Introduction: How to Build an Air Guitar With Arduino, Aka the AIRduino Guitar

Picture of How to Build an Air Guitar With Arduino, Aka the AIRduino Guitar

The idea here is to build a wearable virtual guitar that is to be controlled with two hands much like playing Air Guitar. It has been created and prototyped during a two weeks project at ChalmersUniversity (Sweden) for a Physical Computing class.

The aim is to get the feeling of playing a real guitar. The AIRduino Guitar is made of one glove and one stick. The glove is used to set the tone and the stick to trigger the sound.

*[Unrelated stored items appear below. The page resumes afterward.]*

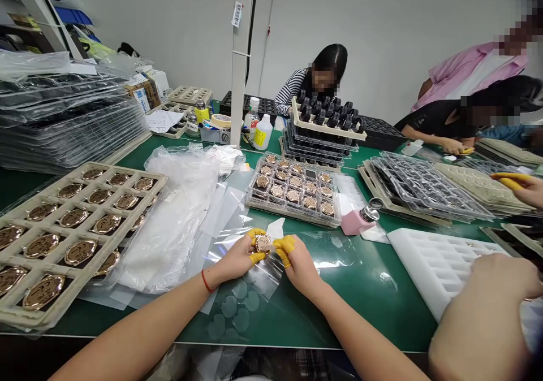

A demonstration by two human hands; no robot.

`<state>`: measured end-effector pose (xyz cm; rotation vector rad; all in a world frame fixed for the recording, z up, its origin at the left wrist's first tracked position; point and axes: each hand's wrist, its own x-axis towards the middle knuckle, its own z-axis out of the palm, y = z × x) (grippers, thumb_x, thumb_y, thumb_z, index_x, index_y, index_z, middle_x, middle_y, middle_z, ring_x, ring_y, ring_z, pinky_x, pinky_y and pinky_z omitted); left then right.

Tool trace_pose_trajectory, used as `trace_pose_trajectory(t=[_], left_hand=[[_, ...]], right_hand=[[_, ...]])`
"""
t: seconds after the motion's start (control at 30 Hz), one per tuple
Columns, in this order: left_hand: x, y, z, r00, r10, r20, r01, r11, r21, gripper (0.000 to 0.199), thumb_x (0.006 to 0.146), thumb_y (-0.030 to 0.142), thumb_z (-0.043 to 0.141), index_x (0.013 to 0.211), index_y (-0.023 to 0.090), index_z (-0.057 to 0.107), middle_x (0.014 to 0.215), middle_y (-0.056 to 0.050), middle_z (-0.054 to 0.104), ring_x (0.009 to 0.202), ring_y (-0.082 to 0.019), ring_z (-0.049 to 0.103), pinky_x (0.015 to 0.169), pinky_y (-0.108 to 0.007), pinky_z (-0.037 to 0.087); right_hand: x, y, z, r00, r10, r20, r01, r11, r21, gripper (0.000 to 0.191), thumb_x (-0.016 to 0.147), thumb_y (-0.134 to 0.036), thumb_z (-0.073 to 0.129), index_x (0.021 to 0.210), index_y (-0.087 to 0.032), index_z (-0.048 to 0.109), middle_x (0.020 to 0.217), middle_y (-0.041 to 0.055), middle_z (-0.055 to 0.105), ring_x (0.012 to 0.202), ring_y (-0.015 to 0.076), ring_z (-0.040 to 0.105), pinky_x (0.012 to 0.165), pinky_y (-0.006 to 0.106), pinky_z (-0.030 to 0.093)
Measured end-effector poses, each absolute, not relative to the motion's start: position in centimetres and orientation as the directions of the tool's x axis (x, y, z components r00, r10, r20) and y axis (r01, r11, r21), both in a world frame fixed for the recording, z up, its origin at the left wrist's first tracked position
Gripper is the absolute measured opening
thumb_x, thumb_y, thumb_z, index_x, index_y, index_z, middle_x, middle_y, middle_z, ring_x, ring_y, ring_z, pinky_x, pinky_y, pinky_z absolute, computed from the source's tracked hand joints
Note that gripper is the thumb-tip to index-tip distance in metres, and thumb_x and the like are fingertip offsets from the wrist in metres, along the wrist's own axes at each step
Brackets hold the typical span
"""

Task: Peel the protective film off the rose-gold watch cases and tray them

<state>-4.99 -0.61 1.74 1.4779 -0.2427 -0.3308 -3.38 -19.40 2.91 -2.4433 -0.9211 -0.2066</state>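
My left hand (pixel 243 255), with yellow finger cots, is closed around the edge of a rose-gold watch case (pixel 263 243), its flat round face up. Close by on the right, my right hand (pixel 294 256), in yellow finger cots too, pinches at the case's edge. A pale, thin bit shows at its fingertips, too small to make out. Beneath both hands lies a clear plastic sheet (pixel 271 282), and round clear film discs (pixel 229 306) are scattered on the green table (pixel 339 307). Beyond the hands, a clear tray (pixel 292 214) holds several similar watch cases.
At left, a beige tray (pixel 95 282) of watch cases sits beside plastic bags (pixel 169 223). A pink pump bottle (pixel 358 221) and white foam tray (pixel 418 262) stand right. A co-worker's arm (pixel 479 319) reaches in at the right; other people sit across the table.
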Motion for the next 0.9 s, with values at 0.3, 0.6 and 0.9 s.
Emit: trace_pose_trajectory(t=[0.3, 0.6, 0.9], left_hand=[[-5.3, -1.0, 1.3, 0.949, -0.308, -0.072, 0.118, 0.136, 0.984, 0.055, 0.076, 0.027, 0.063, 0.124, 0.023, 0.038, 0.115, -0.008, 0.054, 0.099, -0.021, 0.055, 0.087, -0.035, 0.044], [-5.0, -1.2, -0.3, 0.961, -0.266, -0.069, 0.094, 0.083, 0.992, 0.077, 0.077, 0.03, 0.06, 0.139, 0.019, 0.015, 0.082, -0.002, 0.06, 0.074, -0.016, 0.056, 0.071, -0.031, 0.043], [-4.8, -1.3, -0.2, 0.959, -0.267, -0.099, 0.115, 0.043, 0.992, 0.077, 0.077, 0.032, 0.06, 0.139, 0.014, 0.018, 0.082, -0.003, 0.06, 0.079, -0.017, 0.056, 0.076, -0.031, 0.042]], right_hand=[[0.3, -20.6, 3.9, 0.945, 0.306, 0.111, 0.326, -0.887, -0.327, 0.023, 0.081, -0.021, 0.051, 0.099, -0.016, 0.064, 0.096, 0.0137, 0.061, 0.094, 0.0278, 0.052, 0.081, 0.04, 0.041], [7.0, -15.9, 7.2, 0.935, 0.299, 0.19, 0.336, -0.576, -0.745, 0.028, 0.081, -0.03, 0.053, 0.107, -0.02, 0.058, 0.079, 0.0001, 0.064, 0.069, 0.0136, 0.059, 0.065, 0.026, 0.047], [22.3, -19.5, 11.5, 0.944, -0.271, 0.187, -0.132, -0.834, -0.536, 0.027, 0.087, -0.027, 0.045, 0.108, -0.015, 0.056, 0.104, 0.0122, 0.062, 0.103, 0.0233, 0.054, 0.088, 0.038, 0.037]])
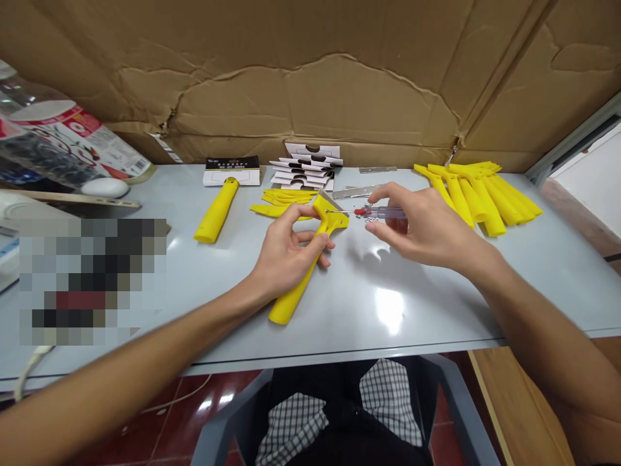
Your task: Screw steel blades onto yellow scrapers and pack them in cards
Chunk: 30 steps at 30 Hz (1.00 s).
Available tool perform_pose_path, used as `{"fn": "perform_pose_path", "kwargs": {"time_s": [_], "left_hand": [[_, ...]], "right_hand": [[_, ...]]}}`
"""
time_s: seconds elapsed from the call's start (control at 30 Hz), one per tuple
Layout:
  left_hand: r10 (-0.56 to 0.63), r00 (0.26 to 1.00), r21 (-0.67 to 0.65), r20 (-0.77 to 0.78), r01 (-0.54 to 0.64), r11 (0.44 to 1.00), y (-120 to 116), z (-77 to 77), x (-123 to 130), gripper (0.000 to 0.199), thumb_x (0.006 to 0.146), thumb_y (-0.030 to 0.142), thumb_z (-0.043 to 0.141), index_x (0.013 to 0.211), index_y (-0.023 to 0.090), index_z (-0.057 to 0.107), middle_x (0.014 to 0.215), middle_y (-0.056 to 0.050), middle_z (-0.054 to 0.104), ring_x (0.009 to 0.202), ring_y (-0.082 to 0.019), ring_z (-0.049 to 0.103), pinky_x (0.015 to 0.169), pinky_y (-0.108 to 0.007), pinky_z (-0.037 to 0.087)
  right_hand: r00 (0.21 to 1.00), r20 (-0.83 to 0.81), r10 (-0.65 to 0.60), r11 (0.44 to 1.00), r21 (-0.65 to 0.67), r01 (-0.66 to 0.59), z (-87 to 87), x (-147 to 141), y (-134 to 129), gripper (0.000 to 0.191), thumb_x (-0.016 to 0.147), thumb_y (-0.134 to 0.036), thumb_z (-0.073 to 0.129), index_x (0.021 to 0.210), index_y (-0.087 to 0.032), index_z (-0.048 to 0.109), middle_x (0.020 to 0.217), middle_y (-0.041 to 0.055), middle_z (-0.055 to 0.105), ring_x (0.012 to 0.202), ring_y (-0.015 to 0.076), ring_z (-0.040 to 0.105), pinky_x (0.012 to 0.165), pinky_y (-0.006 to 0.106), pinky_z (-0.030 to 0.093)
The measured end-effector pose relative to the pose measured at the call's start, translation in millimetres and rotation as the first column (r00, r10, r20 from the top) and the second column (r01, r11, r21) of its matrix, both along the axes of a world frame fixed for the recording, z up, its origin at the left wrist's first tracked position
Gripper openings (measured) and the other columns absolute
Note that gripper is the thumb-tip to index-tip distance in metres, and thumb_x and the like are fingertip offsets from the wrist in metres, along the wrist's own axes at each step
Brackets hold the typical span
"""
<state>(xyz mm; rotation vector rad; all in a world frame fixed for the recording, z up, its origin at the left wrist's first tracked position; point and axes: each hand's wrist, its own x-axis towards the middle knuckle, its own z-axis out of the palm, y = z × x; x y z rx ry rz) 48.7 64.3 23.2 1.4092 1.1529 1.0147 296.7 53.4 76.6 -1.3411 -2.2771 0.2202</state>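
Note:
My left hand (294,249) is wrapped round a yellow scraper handle (292,298), its wide head tilted up to the right with a metal blade (330,200) along the top edge. A screwdriver (385,212) with a clear handle is in my right hand (417,223), between thumb and fingers. Its thin shaft points left and its tip meets the scraper head. Small shiny screws (372,219) lie by my right fingertips. Beyond my hands are flat yellow pieces (286,196) and loose metal blades (356,191).
Yellow handles (490,194) lie piled at the right, and a single one (217,210) at the left. Behind are a black-and-white card (231,172) and folded white cards (305,169). A large bottle (92,139) and a pixelated area are at left. Cardboard (310,97) stands along the back.

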Motion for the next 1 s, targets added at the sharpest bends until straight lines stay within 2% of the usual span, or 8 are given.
{"fn": "perform_pose_path", "kwargs": {"time_s": [0.1,0.27,0.4,0.57,0.73,0.8,0.9,1.0], "left_hand": [[-0.017,1.0,0.009,0.013,0.017,1.0,0.5,-1.8,-0.1,0.036,0.083,0.024,0.08,0.108,0.024,0.054,0.112,-0.007,0.075,0.071,-0.019,0.079,0.055,-0.03,0.062],[-0.012,1.0,0.033,0.004,0.012,0.999,-0.7,-1.8,0.1,0.036,0.083,0.026,0.079,0.108,0.023,0.053,0.119,-0.009,0.074,0.073,-0.019,0.079,0.056,-0.03,0.063],[-0.004,1.0,0.033,-0.007,0.005,0.999,-2.0,0.5,-0.1,0.036,0.083,0.025,0.078,0.109,0.024,0.053,0.112,-0.007,0.075,0.072,-0.019,0.079,0.056,-0.03,0.063],[-0.014,1.0,0.048,-0.002,0.014,0.999,-2.4,0.0,-0.8,0.037,0.084,0.027,0.08,0.109,0.023,0.054,0.112,-0.008,0.075,0.073,-0.019,0.079,0.056,-0.03,0.063],[-0.004,1.0,0.061,-0.013,0.005,0.998,-2.5,-1.6,-1.1,0.035,0.085,0.027,0.08,0.11,0.023,0.055,0.109,-0.007,0.075,0.071,-0.019,0.078,0.056,-0.031,0.063],[-0.009,1.0,0.045,-0.009,0.01,0.999,-1.3,-2.1,-1.4,0.035,0.085,0.026,0.08,0.11,0.024,0.055,0.099,-0.004,0.074,0.065,-0.018,0.077,0.056,-0.032,0.063],[-0.042,0.999,-0.004,0.0,0.042,0.999,1.9,-2.1,-2.5,0.035,0.085,0.023,0.079,0.111,0.024,0.056,0.086,0.0,0.073,0.058,-0.018,0.074,0.056,-0.033,0.062],[-0.056,0.998,-0.041,0.027,0.058,0.997,5.1,-1.1,-4.2,0.035,0.084,0.021,0.078,0.112,0.024,0.057,0.091,0.0,0.075,0.058,-0.018,0.075,0.057,-0.032,0.061]], "right_hand": [[1.0,0.004,0.002,0.998,0.057,-0.002,-0.5,0.6,-0.3,0.021,0.101,-0.034,0.066,0.115,-0.021,0.076,0.081,0.0045,0.077,0.07,0.0217,0.064,0.068,0.033,0.038],[1.0,0.002,0.006,0.999,0.042,-0.006,-2.6,-2.5,-0.4,0.024,0.103,-0.033,0.061,0.108,-0.019,0.08,0.071,0.0031,0.071,0.062,0.0196,0.059,0.068,0.034,0.037],[0.997,-0.082,0.011,1.0,-0.024,-0.013,-3.7,-4.0,2.0,0.029,0.105,-0.038,0.06,0.102,-0.019,0.082,0.067,0.0009,0.067,0.062,0.0172,0.055,0.073,0.035,0.039],[0.981,-0.191,-0.043,0.981,-0.194,0.005,2.4,-3.6,3.0,0.029,0.104,-0.038,0.063,0.092,-0.018,0.079,0.066,0.0014,0.068,0.059,0.0169,0.059,0.067,0.035,0.043],[0.969,-0.232,-0.084,0.912,-0.41,-0.019,7.7,-2.7,1.9,0.027,0.105,-0.04,0.063,0.092,-0.02,0.074,0.06,-0.0009,0.067,0.045,0.0157,0.059,0.054,0.033,0.042],[0.976,-0.203,-0.073,0.917,-0.398,-0.015,6.5,-3.4,0.6,0.022,0.105,-0.038,0.063,0.097,-0.02,0.073,0.061,-0.0009,0.068,0.048,0.0166,0.061,0.057,0.033,0.044],[0.989,-0.145,0.023,0.942,-0.327,-0.07,2.0,-4.6,-1.1,0.026,0.104,-0.031,0.061,0.125,-0.021,0.072,0.068,-0.002,0.073,0.055,0.0178,0.062,0.065,0.034,0.047],[0.993,-0.08,0.09,0.958,-0.265,-0.108,-3.2,-4.2,-0.1,0.033,0.102,-0.025,0.058,0.131,-0.022,0.074,0.077,-0.0011,0.077,0.063,0.0184,0.065,0.074,0.035,0.047]]}}
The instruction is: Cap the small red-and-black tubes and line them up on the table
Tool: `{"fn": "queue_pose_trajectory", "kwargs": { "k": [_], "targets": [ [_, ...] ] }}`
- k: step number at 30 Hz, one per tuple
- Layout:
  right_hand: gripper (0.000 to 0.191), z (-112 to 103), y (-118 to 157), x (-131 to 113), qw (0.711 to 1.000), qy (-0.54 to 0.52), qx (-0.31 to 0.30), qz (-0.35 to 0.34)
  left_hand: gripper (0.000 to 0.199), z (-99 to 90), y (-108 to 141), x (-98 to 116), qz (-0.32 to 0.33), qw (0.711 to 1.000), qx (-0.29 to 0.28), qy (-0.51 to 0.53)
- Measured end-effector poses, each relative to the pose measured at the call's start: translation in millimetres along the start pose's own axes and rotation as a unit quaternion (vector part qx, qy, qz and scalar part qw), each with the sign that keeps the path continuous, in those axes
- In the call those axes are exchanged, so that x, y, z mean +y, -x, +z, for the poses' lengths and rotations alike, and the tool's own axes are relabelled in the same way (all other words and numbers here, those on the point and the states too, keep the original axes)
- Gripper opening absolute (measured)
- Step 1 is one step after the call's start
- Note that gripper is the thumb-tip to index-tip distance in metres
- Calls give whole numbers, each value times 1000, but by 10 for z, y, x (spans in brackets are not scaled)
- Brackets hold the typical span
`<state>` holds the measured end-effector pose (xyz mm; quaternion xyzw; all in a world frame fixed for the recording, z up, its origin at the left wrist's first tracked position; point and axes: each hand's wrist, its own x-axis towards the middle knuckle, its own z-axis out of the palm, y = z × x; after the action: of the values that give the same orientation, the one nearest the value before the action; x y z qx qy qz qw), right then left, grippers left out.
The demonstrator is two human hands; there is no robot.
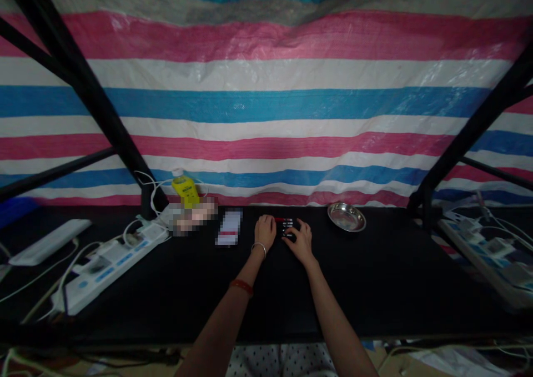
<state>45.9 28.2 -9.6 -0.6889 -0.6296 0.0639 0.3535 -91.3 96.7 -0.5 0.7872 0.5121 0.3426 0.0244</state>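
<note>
Several slim red and black pen-like sticks with silvery parts lie side by side on the black tabletop between my hands; a red one (283,220) is farthest from me. My left hand (265,231) rests at their left ends, its fingers close together and lying on the table. At their right ends, my right hand (301,240) curves around the row, thumb apart from the fingers. Its thumb is at the nearest black stick (287,234), and its fingertips are near the far sticks. The hands partly cover the sticks, so their full shape is hidden.
A steel dish (346,217) stands to the right. On the left are a blurred phone-like item (229,228), a yellow bottle (185,189) and a white power strip (112,266) with cables. Another power strip (485,249) lies far right. Black frame posts and a striped sheet (266,105) bound the table.
</note>
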Motion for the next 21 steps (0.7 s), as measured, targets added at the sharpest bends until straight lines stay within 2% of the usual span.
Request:
{"fn": "queue_pose_trajectory", "kwargs": {
  "k": [8, 13, 17, 19, 21],
  "targets": [
    [12, 46, -5, 31, 999, -34, 19, -17, 22, -28, 8, 16, -7, 1000, 12, 5],
    [16, 31, -38, 40, 987, -142, 69, -4, 25, -72, 36, 33, -23, 999, 25, 33],
    [24, 32, -73, -7, 940, -328, 92, 16, 26, -89, 120, 108, -50, 991, 53, 112],
    [28, 61, -83, -43, 900, -425, 76, 60, 26, -87, 162, 176, -47, 985, 43, 160],
    [32, 98, -87, -75, 847, -518, 46, 112, 25, -83, 186, 258, -41, 978, 25, 205]
  ]
}}
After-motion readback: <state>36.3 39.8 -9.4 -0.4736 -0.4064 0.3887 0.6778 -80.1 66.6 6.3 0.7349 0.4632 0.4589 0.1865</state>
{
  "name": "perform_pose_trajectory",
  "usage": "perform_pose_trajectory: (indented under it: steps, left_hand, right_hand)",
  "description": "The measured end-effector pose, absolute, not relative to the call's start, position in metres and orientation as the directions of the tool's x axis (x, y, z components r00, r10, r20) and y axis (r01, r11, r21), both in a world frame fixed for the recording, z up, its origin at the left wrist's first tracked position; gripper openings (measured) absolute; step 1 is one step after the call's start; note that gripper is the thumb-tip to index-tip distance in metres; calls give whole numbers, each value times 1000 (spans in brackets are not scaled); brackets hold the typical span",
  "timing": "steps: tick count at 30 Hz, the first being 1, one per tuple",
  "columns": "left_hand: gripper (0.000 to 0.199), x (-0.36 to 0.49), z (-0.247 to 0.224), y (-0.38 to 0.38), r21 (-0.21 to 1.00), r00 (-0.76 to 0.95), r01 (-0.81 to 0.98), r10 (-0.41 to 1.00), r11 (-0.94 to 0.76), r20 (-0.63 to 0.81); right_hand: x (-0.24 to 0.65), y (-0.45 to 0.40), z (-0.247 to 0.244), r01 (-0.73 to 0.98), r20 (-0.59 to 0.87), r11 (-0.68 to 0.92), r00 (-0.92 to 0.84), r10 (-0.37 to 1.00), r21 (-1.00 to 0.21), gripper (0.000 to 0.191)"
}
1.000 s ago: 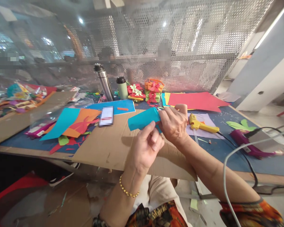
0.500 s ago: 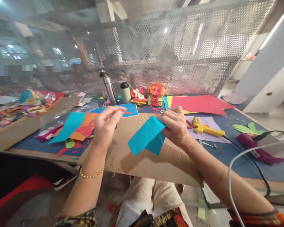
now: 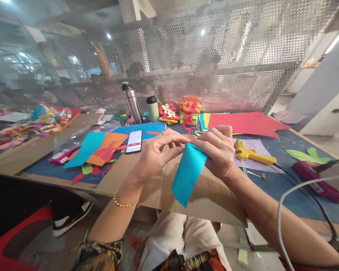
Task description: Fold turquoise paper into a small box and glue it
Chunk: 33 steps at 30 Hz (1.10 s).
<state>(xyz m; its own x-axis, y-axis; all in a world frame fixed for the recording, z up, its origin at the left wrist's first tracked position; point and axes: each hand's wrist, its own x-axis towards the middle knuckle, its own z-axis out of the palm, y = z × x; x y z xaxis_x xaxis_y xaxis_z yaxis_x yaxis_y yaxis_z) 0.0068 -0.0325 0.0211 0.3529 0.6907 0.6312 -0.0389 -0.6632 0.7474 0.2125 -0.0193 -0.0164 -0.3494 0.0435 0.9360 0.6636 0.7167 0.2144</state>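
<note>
Here's the blue paper, hanging tilted above the cardboard, and the left hand is back at its top edge, so both hands now work there! Left fingers bent, nearly together; whether they grip, I can't tell. The right hand curls tight on the paper. Right of the cardboard, the glue gun; beyond it, the flask.

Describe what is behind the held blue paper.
Brown cardboard shows to both sides of the held blue paper and below it. Whatever lies directly behind is covered and cannot be seen.
</note>
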Motion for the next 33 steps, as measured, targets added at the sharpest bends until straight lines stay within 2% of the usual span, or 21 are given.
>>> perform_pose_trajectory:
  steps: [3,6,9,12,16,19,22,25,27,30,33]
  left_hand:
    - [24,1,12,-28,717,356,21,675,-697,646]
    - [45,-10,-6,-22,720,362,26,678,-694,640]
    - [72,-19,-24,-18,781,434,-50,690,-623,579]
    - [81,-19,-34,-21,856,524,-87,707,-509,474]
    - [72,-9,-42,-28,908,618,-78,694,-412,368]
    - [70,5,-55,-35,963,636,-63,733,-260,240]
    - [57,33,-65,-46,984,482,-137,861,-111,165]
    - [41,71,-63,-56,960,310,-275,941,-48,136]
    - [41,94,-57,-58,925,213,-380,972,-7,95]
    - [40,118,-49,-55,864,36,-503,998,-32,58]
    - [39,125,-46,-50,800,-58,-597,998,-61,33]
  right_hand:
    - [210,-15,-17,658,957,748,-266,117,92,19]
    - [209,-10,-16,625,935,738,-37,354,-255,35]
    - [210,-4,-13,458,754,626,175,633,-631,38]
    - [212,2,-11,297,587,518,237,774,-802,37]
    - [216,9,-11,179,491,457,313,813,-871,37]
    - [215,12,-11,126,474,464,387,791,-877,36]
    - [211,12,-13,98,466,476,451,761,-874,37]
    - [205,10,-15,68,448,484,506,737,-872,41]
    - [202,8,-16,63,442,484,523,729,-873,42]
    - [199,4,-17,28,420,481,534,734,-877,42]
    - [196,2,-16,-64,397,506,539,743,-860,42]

To perform such trick, we used an accelerometer and an ultra-sonic sensor (see Step 1 for concept description).

Take a look at the video demo to get a more precise idea of how it works, and get to work to build your own!


The AIRduino Team:

David Fournier, Jean-Louis Giordano, Monireh Sanaei, Maziar Shelbaf and Gustav Sohtell.

Step 1: Concept Description

Picture of Concept Description

The Air Guitar is supposed to work as a right-handed guitar.

The guitar controller is divided in two parts, left-hand controller and right-hand controller.
By left-hand controller the player can bend his fingers and press the glove to change the pitch of the tone.

The right-hand controller is represented by a stick which has to be shaken to trigger the sound of the air-guitar.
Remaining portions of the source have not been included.